Birini sevmek, ona hep fazlasını vermek istemektir…

Birini sevmek, ona hep fazlasını vermek istemektir…

Dünya döndükçe tanımı yapılmaya devam eden bir kavram “AŞK”.  Gerçekten var mı, yoksa aşk doktoru canım arkadaşım Mehmet Coşkundeniz’in dediği gibi kimyasal bir tepkime mi, yoksa hormonların size oynadığı oyun mu hala kesin bir yanıtı yok.

Buna cevap olmadığı gibi süresine dair ortaya atılan veriler de, iddiadan bir adım öteye geçebilmiş değil. Bizim lise yıllarımızda elden ele okuduğumuz “Aşkın ömrü 3 yıldır” diye bir kitap vardı. Okuduğum zaman da anlamamıştım, hala da anlayabilmem mümkün değil. Sonuçta yazar burada kendi yaşadığı duygu durumunu aksettirmiş, ancak herkeste bu ruh hali aynı zamansal periyotta nüksedecek değil.

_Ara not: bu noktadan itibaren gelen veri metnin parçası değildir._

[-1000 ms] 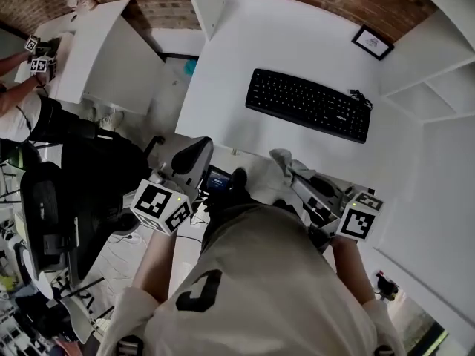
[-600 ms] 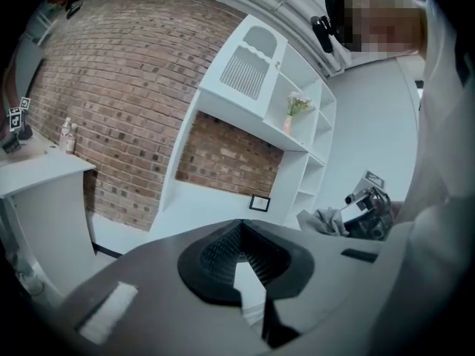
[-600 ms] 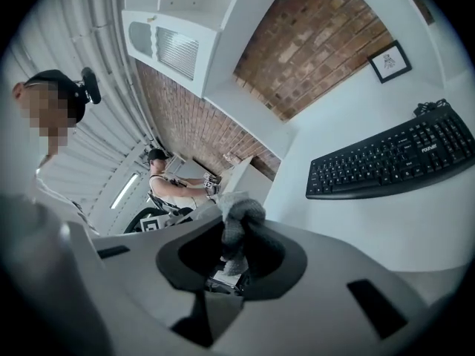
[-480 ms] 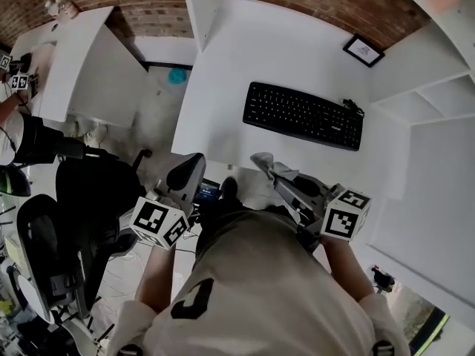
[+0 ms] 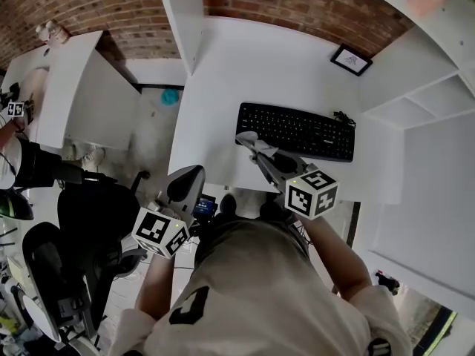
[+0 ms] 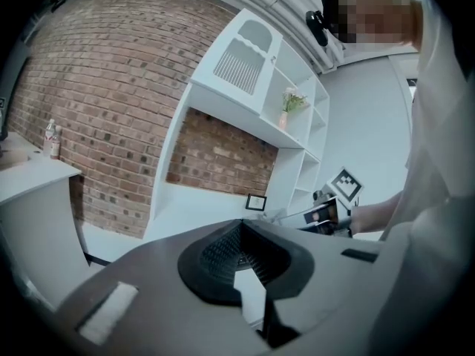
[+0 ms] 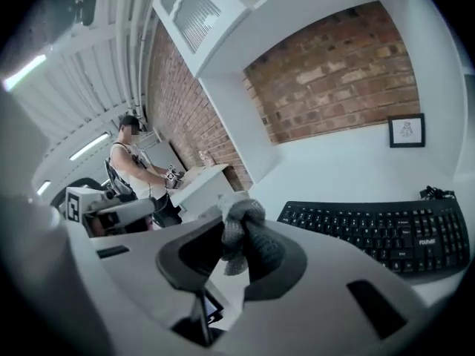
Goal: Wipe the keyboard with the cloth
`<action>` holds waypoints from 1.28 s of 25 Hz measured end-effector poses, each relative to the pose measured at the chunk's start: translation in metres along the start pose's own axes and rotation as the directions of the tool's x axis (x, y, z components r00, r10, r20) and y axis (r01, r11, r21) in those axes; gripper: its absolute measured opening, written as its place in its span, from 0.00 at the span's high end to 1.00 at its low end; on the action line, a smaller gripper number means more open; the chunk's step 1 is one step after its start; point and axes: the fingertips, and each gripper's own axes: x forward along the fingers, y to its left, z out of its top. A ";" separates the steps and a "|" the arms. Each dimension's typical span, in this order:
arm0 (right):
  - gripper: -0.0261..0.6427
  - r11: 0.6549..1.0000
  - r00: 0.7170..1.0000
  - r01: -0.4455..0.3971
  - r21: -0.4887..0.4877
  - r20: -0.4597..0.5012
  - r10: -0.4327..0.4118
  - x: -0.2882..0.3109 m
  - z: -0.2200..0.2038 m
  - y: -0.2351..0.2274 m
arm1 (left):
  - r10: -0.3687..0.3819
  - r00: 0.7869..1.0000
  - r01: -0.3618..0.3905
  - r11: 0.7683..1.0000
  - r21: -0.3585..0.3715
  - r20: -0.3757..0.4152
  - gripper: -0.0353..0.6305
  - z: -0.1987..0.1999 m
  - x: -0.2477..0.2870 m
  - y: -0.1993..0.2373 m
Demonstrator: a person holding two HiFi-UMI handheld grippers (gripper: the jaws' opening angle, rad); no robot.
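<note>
A black keyboard (image 5: 295, 132) lies on the white desk (image 5: 260, 58), and shows low at the right in the right gripper view as the keyboard (image 7: 378, 232). My right gripper (image 5: 250, 144) is shut on a bunched grey cloth (image 5: 247, 140). The cloth hangs just by the keyboard's near-left corner; I cannot tell whether it touches. In the right gripper view the cloth (image 7: 241, 236) sticks up between the closed jaws of the right gripper (image 7: 236, 225). My left gripper (image 5: 186, 178) stays off the desk's near-left edge, jaws together and empty, as the left gripper (image 6: 239, 230) view confirms.
A small framed picture (image 5: 351, 59) stands behind the keyboard by the brick wall. White shelves (image 5: 423, 102) rise at the right. A dark office chair (image 5: 89, 213) stands left of me. Another person (image 7: 137, 165) works at a neighbouring desk (image 5: 67, 73).
My right gripper has carried the cloth forward from the desk's near edge to the keyboard's left end. The left gripper has stayed beside my body.
</note>
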 end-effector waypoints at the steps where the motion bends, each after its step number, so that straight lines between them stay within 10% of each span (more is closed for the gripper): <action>1: 0.88 1.000 1.000 0.009 -0.013 -0.007 -0.009 0.008 -0.001 -0.010 | 0.005 1.000 -0.005 1.000 0.005 -0.003 0.94 0.001 0.004 -0.002; 15: 0.88 0.953 0.977 0.045 -0.300 -0.187 -0.104 0.115 -0.044 -0.064 | 0.144 0.987 -0.148 0.988 -0.050 -0.070 0.94 -0.007 0.025 -0.015; 24: 0.88 0.865 0.936 0.069 -0.497 -0.268 -0.228 0.141 -0.058 -0.070 | 0.165 0.983 -0.169 0.985 -0.040 -0.077 0.94 -0.011 0.014 -0.002; 32: 0.88 0.845 0.913 0.084 -0.529 -0.298 -0.278 0.138 -0.064 -0.073 | 0.153 0.987 -0.155 0.987 -0.043 -0.053 0.94 -0.012 0.002 0.005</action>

Bana göre herkesin sevgi dili, aşkını gösterme ve yaşama biçimi farklı sevgili okur. Hatta dünyada yaşayan 7 milyar insan için, 7 milyar farklı sevilme biçiminden söz edebiliriz.

Ben mesela güzel bir yemekten ilk lokmayı aldığımda hep kalanı paket yapıp eve götürüp; oğluma ve eşime de yedirmek isterim. Ya da güzel bir şarkı dinlediğimde adını not alıp, onlarla beraberken de çalarım. Hava güzel olduğunda güneş çok parlaksa, güneşi alıp onlarla paylaşasım gelir. Çayın en güzel halini onlarla içmek, kitabın en vurucu sayfasını onlara okumak, en güzel rotaları onlarla çizmek isterim.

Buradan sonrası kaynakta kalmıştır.